Primera cosa que leo de Colm Tóibín, y me ha gustado.

Eilis Lacey tiene por delante una vida provinciana con pocas perspectivas. Vive con su madre y su hermana mayor, su padre falleció y sus hermanos emigraron a la ciudad para trabajar. Surge la posibilidad de ir a América. Allí encontrará en esos años cincuenta oportunidades, el primer amor y buenas perspectivas, pero todo eso tiene un precio, lo que se deja atrás. Un acontecimiento imprevisto en su Irlanda natal la pondrá en el disparadero de tomar nuevas decisiones clave en su vida.

Brooklyn es una reflexión sobre la identidad, el exilio (físico y emocional) y el poder de la familia en el desarrollo personal. Eilis va madurando a lo largo de la historia, descubriendo un mundo de contrastes (por ejemplo, el fuerte clasismo y racismo existente en el país de la libertad) y aceptando todos los lados que coexisten en las personas. Tóibín tiene gran habilidad y elegancia para narrar escenas vívidas y muy físicas -como las consecuencias del viaje en barco a América o dos breves pasajes sensuales- aunque sin que lleguen a resultar molestas.

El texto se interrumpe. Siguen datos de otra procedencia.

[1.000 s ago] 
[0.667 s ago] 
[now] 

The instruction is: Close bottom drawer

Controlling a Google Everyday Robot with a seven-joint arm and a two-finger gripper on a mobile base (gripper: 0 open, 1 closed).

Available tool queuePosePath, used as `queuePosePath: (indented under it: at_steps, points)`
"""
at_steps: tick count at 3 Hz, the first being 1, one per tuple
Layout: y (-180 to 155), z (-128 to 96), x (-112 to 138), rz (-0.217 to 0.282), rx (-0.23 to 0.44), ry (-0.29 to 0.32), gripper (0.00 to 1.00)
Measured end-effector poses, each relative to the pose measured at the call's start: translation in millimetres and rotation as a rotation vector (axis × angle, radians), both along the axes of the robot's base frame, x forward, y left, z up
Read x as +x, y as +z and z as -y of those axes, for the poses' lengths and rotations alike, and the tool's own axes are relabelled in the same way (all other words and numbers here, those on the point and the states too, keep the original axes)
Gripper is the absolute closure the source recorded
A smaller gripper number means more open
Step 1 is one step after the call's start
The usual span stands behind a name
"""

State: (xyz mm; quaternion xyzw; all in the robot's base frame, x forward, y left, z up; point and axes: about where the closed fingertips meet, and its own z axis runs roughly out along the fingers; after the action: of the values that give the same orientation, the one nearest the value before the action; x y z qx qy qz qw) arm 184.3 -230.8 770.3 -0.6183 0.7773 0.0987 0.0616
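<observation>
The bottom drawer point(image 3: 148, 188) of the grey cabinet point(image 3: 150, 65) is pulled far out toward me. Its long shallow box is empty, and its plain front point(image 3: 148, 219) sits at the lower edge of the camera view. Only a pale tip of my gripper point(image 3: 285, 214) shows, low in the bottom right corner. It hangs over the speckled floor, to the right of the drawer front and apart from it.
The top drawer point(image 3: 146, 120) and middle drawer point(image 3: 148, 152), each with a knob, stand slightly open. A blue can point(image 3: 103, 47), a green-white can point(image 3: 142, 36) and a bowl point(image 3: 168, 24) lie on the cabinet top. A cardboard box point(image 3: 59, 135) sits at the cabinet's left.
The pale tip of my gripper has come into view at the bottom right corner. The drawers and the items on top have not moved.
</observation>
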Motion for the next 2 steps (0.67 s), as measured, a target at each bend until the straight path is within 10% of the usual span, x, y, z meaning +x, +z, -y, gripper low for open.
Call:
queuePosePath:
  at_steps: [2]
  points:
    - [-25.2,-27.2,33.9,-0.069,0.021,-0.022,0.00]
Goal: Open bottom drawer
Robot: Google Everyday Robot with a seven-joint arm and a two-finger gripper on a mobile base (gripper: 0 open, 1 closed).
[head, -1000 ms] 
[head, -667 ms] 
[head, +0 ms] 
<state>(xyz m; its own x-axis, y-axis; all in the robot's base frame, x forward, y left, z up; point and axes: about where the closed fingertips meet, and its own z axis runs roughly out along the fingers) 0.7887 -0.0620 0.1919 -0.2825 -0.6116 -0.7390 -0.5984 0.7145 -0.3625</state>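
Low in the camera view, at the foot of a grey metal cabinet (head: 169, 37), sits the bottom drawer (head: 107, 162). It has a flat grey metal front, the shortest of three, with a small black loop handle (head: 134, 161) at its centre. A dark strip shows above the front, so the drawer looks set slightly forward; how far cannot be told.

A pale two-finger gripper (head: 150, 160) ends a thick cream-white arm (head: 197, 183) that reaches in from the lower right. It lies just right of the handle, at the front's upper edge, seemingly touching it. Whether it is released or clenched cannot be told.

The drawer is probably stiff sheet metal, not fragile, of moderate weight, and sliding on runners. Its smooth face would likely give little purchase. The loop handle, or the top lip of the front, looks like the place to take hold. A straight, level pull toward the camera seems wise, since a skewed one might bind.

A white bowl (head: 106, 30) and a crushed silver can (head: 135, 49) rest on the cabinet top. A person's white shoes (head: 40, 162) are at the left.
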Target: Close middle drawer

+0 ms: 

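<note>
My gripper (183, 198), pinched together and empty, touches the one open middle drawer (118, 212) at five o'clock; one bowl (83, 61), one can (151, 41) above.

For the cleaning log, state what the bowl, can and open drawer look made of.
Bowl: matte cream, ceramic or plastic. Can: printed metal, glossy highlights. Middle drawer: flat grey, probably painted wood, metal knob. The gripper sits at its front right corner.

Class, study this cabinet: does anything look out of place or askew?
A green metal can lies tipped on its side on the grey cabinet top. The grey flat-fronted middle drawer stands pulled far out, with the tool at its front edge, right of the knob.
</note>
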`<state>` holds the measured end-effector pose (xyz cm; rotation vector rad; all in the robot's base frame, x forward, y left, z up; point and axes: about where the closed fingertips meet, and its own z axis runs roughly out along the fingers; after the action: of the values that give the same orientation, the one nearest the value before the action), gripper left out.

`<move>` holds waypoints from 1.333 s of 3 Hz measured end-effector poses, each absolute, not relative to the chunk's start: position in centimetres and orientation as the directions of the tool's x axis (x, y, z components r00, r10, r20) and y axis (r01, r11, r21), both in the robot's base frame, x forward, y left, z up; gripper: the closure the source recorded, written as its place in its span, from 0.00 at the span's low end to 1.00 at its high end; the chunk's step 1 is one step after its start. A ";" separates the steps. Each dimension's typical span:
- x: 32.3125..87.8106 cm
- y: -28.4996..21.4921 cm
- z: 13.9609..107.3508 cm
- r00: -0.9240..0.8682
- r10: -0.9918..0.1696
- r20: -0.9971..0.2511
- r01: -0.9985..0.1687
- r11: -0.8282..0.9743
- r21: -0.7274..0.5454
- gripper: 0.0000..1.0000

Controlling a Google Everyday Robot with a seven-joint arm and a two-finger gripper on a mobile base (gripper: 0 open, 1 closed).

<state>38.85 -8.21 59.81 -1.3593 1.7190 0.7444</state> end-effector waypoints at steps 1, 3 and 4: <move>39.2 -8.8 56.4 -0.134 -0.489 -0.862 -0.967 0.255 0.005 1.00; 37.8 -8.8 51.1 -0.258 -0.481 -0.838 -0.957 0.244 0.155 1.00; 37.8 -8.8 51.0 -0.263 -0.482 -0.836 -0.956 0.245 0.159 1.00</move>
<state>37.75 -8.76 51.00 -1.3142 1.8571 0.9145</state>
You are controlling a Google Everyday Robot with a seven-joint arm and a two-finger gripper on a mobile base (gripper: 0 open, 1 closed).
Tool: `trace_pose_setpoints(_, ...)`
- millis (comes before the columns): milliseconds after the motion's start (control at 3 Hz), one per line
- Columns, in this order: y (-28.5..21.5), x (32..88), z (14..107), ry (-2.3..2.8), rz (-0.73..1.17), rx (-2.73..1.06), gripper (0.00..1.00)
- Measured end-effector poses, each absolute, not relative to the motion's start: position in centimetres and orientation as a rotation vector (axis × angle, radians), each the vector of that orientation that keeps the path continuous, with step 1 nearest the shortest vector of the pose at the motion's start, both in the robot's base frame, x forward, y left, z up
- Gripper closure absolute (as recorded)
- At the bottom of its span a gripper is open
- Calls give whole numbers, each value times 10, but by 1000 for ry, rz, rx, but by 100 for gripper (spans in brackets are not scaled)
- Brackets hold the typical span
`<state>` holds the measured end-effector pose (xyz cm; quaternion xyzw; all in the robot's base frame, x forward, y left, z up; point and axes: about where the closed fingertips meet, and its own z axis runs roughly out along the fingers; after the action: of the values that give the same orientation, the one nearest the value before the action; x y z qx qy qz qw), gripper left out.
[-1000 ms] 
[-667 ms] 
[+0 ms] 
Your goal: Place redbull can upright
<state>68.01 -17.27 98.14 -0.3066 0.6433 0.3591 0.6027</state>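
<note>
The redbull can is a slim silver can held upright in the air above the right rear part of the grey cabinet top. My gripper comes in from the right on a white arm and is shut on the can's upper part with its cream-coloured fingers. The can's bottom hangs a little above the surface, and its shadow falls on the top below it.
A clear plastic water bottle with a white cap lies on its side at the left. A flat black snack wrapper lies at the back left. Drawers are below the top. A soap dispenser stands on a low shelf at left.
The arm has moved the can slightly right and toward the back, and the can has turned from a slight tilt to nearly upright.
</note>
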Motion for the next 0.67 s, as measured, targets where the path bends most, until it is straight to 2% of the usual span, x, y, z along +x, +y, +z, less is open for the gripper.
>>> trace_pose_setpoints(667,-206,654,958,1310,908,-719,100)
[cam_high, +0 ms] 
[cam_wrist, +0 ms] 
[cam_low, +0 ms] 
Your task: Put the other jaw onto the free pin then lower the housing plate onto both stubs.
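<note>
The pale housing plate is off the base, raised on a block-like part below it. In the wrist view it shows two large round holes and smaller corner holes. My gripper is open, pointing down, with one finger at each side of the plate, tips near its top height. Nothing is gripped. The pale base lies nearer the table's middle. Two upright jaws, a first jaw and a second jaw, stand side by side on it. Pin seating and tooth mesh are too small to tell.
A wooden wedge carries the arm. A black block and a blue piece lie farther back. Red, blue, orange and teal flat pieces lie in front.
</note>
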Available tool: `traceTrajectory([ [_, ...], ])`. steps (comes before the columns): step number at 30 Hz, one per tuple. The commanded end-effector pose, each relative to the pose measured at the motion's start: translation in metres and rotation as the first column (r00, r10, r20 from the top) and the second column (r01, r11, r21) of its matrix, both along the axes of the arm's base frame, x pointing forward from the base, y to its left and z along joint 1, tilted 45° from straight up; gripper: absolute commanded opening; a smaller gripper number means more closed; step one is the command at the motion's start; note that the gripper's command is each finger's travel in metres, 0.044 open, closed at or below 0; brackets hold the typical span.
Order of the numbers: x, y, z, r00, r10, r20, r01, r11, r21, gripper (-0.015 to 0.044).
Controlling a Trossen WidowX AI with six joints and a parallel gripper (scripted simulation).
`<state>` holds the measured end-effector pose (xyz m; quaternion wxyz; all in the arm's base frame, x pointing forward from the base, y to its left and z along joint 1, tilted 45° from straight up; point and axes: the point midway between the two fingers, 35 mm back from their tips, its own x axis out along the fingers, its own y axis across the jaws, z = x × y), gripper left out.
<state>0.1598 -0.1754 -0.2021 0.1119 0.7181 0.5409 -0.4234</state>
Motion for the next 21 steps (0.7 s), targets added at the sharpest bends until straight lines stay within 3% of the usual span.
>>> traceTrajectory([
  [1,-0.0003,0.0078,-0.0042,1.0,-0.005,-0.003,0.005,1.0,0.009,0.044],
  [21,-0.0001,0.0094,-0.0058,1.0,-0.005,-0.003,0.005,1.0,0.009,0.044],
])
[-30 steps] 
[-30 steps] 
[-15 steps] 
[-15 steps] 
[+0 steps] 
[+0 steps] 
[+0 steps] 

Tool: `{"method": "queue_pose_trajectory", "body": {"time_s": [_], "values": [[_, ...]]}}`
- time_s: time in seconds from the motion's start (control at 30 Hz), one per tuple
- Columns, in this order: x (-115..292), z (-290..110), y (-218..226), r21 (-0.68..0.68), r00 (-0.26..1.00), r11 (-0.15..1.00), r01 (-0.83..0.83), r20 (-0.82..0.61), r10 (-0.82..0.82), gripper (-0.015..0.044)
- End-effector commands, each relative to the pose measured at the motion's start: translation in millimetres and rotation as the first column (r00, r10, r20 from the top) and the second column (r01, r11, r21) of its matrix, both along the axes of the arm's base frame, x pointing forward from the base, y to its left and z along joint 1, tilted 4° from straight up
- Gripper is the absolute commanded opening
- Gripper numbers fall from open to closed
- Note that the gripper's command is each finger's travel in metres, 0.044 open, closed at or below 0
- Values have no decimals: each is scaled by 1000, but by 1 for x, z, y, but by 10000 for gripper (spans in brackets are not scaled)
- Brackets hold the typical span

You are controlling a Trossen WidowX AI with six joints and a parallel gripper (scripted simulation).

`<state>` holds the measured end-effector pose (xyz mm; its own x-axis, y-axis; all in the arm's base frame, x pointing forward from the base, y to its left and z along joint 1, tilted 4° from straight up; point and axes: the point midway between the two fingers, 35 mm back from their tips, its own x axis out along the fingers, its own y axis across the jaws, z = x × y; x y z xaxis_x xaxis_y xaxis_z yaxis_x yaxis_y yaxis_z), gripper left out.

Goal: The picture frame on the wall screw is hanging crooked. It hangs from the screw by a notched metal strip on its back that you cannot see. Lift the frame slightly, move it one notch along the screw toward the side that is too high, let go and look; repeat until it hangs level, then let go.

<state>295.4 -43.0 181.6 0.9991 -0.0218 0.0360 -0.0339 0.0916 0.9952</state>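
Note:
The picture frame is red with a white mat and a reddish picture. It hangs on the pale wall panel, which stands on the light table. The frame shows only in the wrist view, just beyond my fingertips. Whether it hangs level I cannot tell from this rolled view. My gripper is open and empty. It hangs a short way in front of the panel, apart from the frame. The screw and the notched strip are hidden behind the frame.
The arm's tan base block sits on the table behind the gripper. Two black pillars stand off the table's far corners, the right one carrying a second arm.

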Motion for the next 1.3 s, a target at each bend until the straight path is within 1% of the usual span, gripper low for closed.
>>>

Una historia sencilla pero que capta por entero gracias a dos aciertos: un personaje sólido (cercano, bien delineado-contado, real y palpitante) y un estilo clásico y lineal (transparente, por completo volcado en la historia, sin una sola nota falsa, alejado de toda experimentación). El nervio del relato es el complejo mundo de la libertad. Tomar elecciones es siempre dejar otras cosas, el peso de los compromisos, los cantos de sirena que pueden apartarnos del camino emprendido, el peso de los sentimientos, la tentación de dejarse llevar. Es imposible no sentirse implicado e interesado en el mundo interior de Eilis. Una narración falla estrepitosamente en el momento en que el lector deja de querer saber. Tóibín (1955, Irlanda) salva este escollo sirviéndose sólo de un sencillo realismo, trasladando sin aburrir nunca el mundo interior de una joven.